WHAT TO PRODUCE — All records, exactly as written, minus the pictures: copy them out.

........

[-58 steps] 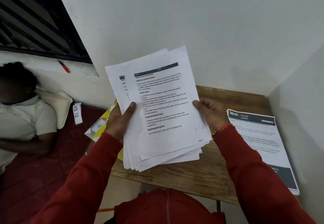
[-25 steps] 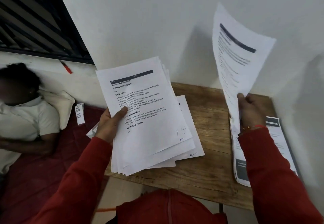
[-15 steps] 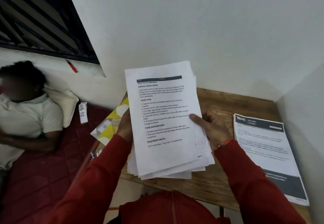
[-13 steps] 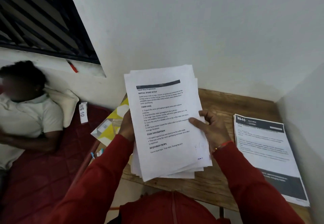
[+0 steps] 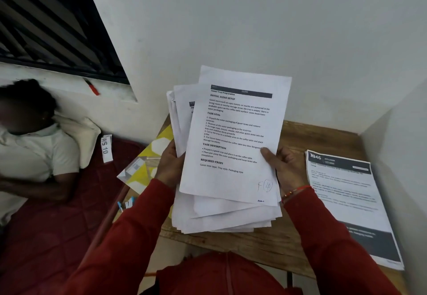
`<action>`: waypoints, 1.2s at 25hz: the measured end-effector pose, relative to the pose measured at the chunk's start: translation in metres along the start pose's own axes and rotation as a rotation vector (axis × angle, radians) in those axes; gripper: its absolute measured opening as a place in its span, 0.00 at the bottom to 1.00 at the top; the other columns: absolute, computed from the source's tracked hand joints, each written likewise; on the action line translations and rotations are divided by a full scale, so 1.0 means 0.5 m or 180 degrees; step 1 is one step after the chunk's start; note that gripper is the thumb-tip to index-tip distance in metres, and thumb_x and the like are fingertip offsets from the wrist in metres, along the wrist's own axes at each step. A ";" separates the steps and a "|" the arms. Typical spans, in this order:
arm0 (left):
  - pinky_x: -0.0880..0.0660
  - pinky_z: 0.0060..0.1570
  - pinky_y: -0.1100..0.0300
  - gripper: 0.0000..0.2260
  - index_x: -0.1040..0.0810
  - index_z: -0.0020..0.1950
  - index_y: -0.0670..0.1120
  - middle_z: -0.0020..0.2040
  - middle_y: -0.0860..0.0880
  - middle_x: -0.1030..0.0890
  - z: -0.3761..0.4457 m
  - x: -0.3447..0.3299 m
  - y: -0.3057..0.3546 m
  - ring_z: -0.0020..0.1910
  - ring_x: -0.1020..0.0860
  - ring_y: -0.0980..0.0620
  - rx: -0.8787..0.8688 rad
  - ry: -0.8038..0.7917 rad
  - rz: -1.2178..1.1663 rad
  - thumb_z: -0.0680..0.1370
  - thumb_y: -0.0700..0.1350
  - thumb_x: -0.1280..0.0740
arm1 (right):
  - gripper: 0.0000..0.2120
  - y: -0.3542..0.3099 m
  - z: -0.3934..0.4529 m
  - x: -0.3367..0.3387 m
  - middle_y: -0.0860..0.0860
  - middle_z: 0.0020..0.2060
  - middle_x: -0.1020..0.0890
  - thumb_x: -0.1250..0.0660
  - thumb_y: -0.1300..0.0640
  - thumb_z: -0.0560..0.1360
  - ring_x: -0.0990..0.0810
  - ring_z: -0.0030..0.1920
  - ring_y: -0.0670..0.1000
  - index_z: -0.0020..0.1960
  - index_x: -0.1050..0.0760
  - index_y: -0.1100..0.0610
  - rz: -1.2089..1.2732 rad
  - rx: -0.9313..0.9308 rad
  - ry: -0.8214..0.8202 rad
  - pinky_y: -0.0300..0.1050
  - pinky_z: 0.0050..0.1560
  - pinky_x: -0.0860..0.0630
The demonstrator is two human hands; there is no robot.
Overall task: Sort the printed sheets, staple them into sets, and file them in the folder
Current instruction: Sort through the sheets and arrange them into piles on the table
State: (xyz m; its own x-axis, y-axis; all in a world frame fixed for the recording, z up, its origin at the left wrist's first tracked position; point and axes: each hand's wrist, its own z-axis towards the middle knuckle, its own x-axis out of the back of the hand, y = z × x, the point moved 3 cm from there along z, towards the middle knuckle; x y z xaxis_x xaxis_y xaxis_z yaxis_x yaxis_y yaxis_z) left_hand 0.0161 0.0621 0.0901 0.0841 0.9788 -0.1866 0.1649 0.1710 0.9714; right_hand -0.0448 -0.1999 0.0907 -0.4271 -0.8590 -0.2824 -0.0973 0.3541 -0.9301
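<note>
Holding the loose stack of printed sheets (image 5: 221, 214) up off the tabletop (image 5: 265, 246), tilted toward my face so I can read the headers.

Head view: my left hand (image 5: 169, 165) grips the stack's left edge, fingers curled behind it, carrying the weight. My right hand (image 5: 285, 166) pinches the top sheet (image 5: 233, 137) at its right edge, thumb on the printed face; that sheet sits skewed and raised from the rest, so I judge it is being drawn off for sorting. Its heading reads "Guest Tray Preparation", with a handwritten mark at the lower right corner, likely the sorting key.

A second pile of printed pages (image 5: 346, 202) lies flat at the tabletop's right side, against the wall, well apart from what I hold; probably one sorted set. A yellow patterned folder (image 5: 147, 163) lies at the left edge, partly under my left hand's stack. No stapler is visible.

Surface: worn wood, set in a white-walled corner. Left of it, a dark red mattress (image 5: 53, 225) with a person lying on it, and a dark barred window (image 5: 50, 24) above.
</note>
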 end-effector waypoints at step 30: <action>0.20 0.44 0.61 0.15 0.23 0.63 0.39 0.53 0.45 0.17 0.001 0.055 0.040 0.44 0.17 0.53 -0.0055 0.0569 -0.0264 0.77 0.39 0.32 | 0.17 -0.068 0.055 0.210 0.54 0.62 0.20 0.36 0.61 0.79 0.19 0.59 0.52 0.68 0.27 0.57 0.1001 -0.0133 0.0703 0.46 0.49 0.19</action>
State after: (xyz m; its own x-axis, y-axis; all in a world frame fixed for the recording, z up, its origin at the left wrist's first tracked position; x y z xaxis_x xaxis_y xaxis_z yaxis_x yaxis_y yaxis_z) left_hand 0.0221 0.0925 0.1042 -0.1051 0.9655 -0.2384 0.1471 0.2521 0.9564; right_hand -0.0615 -0.3124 0.0862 -0.6249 -0.6073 -0.4907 0.0348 0.6062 -0.7945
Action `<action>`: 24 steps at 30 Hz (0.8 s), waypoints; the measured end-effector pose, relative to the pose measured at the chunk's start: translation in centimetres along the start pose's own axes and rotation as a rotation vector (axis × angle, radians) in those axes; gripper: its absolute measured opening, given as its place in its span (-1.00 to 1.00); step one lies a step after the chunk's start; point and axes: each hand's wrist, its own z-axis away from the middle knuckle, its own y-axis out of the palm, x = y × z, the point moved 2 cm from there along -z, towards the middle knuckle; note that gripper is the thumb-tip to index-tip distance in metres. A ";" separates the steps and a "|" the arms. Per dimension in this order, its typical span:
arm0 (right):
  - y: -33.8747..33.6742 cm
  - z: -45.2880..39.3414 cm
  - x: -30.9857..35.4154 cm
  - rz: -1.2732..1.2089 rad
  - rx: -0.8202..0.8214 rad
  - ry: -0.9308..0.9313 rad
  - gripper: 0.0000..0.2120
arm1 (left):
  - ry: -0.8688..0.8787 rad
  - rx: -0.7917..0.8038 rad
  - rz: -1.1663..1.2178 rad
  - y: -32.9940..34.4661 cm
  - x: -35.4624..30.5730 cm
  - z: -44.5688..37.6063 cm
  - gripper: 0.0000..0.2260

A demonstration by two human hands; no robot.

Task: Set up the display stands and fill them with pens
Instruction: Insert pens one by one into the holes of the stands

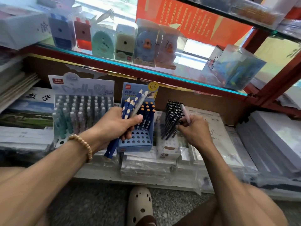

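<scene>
From my remote feed: left hand [121,123] grips a bunch of blue pens [128,105] w/ one clear pen — fist closed round them, just in front of the blue display stand [138,141], partly filled. Right hand [193,129] pinches a pale pink pen [185,114] beside the black pens [172,118] in the white stand [169,149]. Left — a stand of pastel pens [81,110].

Both forearms reach forward toward twelve o'clock. The left hand [119,123] sits at centre, fingers curled in a fist-like grip, thumb on top. The right hand [194,130], at its three o'clock, pinches with curled fingertips.
</scene>
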 end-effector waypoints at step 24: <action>5.1 3.4 15.1 0.288 0.337 -0.775 -0.87 | 0.133 -0.273 0.118 -6.7 -0.9 5.2 -0.92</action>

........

OUTPUT FOR THIS EXERCISE —
[-58 steps] 
[-25 steps] 
[-15 steps] 
[-13 steps] 
[+0 steps] 
`<action>`: waypoints, 1.2s at 25hz: the measured end-effector pose, relative to the pose measured at the chunk's start: translation in metres along the start pose's own axes and rotation as a rotation vector (axis × angle, radians) in those axes; gripper: its absolute measured opening as a place in its span, 0.00 at the bottom to 1.00 at the top; the other columns: absolute, computed from the source's tracked hand joints, each written likewise; on the action line translations and rotations are divided by a full scale, so 1.0 means 0.5 m or 180 degrees; step 1 is one step after the chunk's start; note that gripper is the thumb-tip to index-tip distance in metres, and thumb_x and the like are fingertip offsets from the wrist in metres, along the wrist's own axes at each step. A ";" separates the steps and a "|" the arms. Typical spans, in this order:
arm0 (left):
  - pinky_x: -0.0880..0.0660
  - pinky_z: 0.0060..0.1570
  - pinky_y: -0.1100..0.0300
  - gripper: 0.0000..0.2260
  - index_x: -0.1040..0.0810
  - index_z: -0.0020..0.1950
  - index_y: -0.0670..0.1120
  - middle_z: -0.0020..0.2040
  - middle_y: -0.0860..0.0880
  - middle_x: -0.1030..0.0890
  - z: -0.3761..0.4457 m
  - x: -0.3447..0.3299 m
  - y: -0.3057..0.3546 m
  - ring_z: -0.0020..0.1910
  - ring_x: -0.1020..0.0860
  - ring_y: -0.0980..0.0620
  - rx: -0.8787..0.8688 rad
  - ry: -0.8038..0.7917 rad
  - rz: -1.2178..1.1663 rad
  - thumb_z: -0.0680..0.1370
  - thumb_y: -0.0700..0.1350
  - thumb_x: -0.1280..0.0740
arm1 (right):
  - gripper: 0.0000..0.2120
  - y: -0.3542..0.3099 m
  - z: -0.3934..0.4529 m
  - x: -0.3367..0.3387 m
  - middle_y: -0.0860..0.0860
  - middle_z: 0.0020..0.2060
  - middle_x: -0.1020..0.0890
  - thumb_x: -0.1250..0.0660
  - thumb_y: -0.1300..0.0640
  - thumb_z: -0.0560..0.1360
  - ring_x: -0.0990..0.0810
  - ring_z: -0.0030..0.1920
  - ring_y: -0.0670..0.1000
  - index_z: -0.0020..0.1960
  - index_x: -0.1050..0.0760
  - index_y: -0.1100..0.0610
  - rz: -1.2089..1.2732 rad
  - rx: -0.9313..0.9308 rad
  - ry: -0.8214..0.8202 rad
  - pinky_y: -0.0300..0.1050
  - pinky_z: 0.0050..0.1560
  - pinky_x: -0.0860..0.0630
The demonstrator is two human hands; there is no robot.
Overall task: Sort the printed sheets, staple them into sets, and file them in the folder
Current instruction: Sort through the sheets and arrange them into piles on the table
State: (xyz m; its own x-axis, y-axis; all in a world frame fixed for the recording, z up, its origin at the left wrist's first tracked position; point and axes: each hand's wrist, its own z-axis towards the middle knuckle, its own x-axis out of the back of the hand, y = z × x, the point moved 3 cm from there along z, towards the middle knuckle; x y z xaxis_x xaxis_y xaxis_z yaxis_x yaxis_y yaxis_z) left_hand 0.0161 0.0621 0.0901 0.0841 0.9788 -0.1866 0.1649 0.1710 0.9714; right_hand -0.0448 -0.1999 0.0907 -0.4271 -0.8590 -0.2824 -0.0973 0.3541 -0.9301
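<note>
Holding the loose stack of printed sheets (image 5: 221, 214) up off the tabletop (image 5: 265, 246), tilted toward my face so I can read the headers.

Head view: my left hand (image 5: 169, 165) grips the stack's left edge, fingers curled behind it, carrying the weight. My right hand (image 5: 285, 166) pinches the top sheet (image 5: 233, 137) at its right edge, thumb on the printed face; that sheet sits skewed and raised from the rest, so I judge it is being drawn off for sorting. Its heading reads "Guest Tray Preparation", with a handwritten mark at the lower right corner, likely the sorting key.

A second pile of printed pages (image 5: 346, 202) lies flat at the tabletop's right side, against the wall, well apart from what I hold; probably one sorted set. A yellow patterned folder (image 5: 147, 163) lies at the left edge, partly under my left hand's stack. No stapler is visible.

Surface: worn wood, set in a white-walled corner. Left of it, a dark red mattress (image 5: 53, 225) with a person lying on it, and a dark barred window (image 5: 50, 24) above.
</note>
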 end-effector waypoints at step 30: <action>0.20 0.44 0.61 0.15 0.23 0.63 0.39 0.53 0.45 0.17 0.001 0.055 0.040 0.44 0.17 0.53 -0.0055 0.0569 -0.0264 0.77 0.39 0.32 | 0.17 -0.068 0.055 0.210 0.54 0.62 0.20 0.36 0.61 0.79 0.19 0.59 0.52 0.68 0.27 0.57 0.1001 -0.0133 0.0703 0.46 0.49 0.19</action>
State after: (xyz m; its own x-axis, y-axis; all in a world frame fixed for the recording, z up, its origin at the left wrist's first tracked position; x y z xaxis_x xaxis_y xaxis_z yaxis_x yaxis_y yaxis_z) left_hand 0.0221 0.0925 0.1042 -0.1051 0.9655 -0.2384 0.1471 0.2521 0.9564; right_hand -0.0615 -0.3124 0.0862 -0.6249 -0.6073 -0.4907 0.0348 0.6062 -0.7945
Action `<action>`: 24 steps at 30 Hz (0.8 s), waypoints; the measured end-effector pose, relative to the pose measured at the chunk's start: translation in centimetres along the start pose's own axes and rotation as a rotation vector (axis × angle, radians) in those axes; gripper: its absolute measured opening, given as its place in its span (-1.00 to 1.00); step one lies a step after the chunk's start; point and axes: each hand's wrist, its own z-axis away from the middle knuckle, its own y-axis out of the palm, x = y × z, the point moved 2 cm from there along -z, towards the middle knuckle; note that gripper is the thumb-tip to index-tip distance in metres. A ";" separates the steps and a "|" the arms. Per dimension in this order, its typical span:
arm0 (right):
  - y: -33.8747..33.6742 cm
  - z: -45.2880..39.3414 cm
  - x: -30.9857..35.4154 cm
  - rz: -1.2732..1.2089 rad
  - rx: -0.8202..0.8214 rad
  - ry: -0.9308..0.9313 rad
  - gripper: 0.0000..0.2120
arm1 (left):
  - ry: -0.8688..0.8787 rad
  - rx: -0.7917..0.8038 rad
  - rz: -1.1663..1.2178 rad
  - y: -32.9940..34.4661 cm
  - x: -35.4624..30.5730 cm
  - z: -44.5688..37.6063 cm
  - gripper: 0.0000..0.2260

A demonstration by two human hands; no robot.

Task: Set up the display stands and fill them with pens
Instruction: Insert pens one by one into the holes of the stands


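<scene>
From my remote feed: left hand [121,123] grips a bunch of blue pens [128,105] w/ one clear pen — fist closed round them, just in front of the blue display stand [138,141], partly filled. Right hand [193,129] pinches a pale pink pen [185,114] beside the black pens [172,118] in the white stand [169,149]. Left — a stand of pastel pens [81,110].

Both forearms reach forward toward twelve o'clock. The left hand [119,123] sits at centre, fingers curled in a fist-like grip, thumb on top. The right hand [194,130], at its three o'clock, pinches with curled fingertips.
</scene>
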 end-effector waypoints at step 24: <action>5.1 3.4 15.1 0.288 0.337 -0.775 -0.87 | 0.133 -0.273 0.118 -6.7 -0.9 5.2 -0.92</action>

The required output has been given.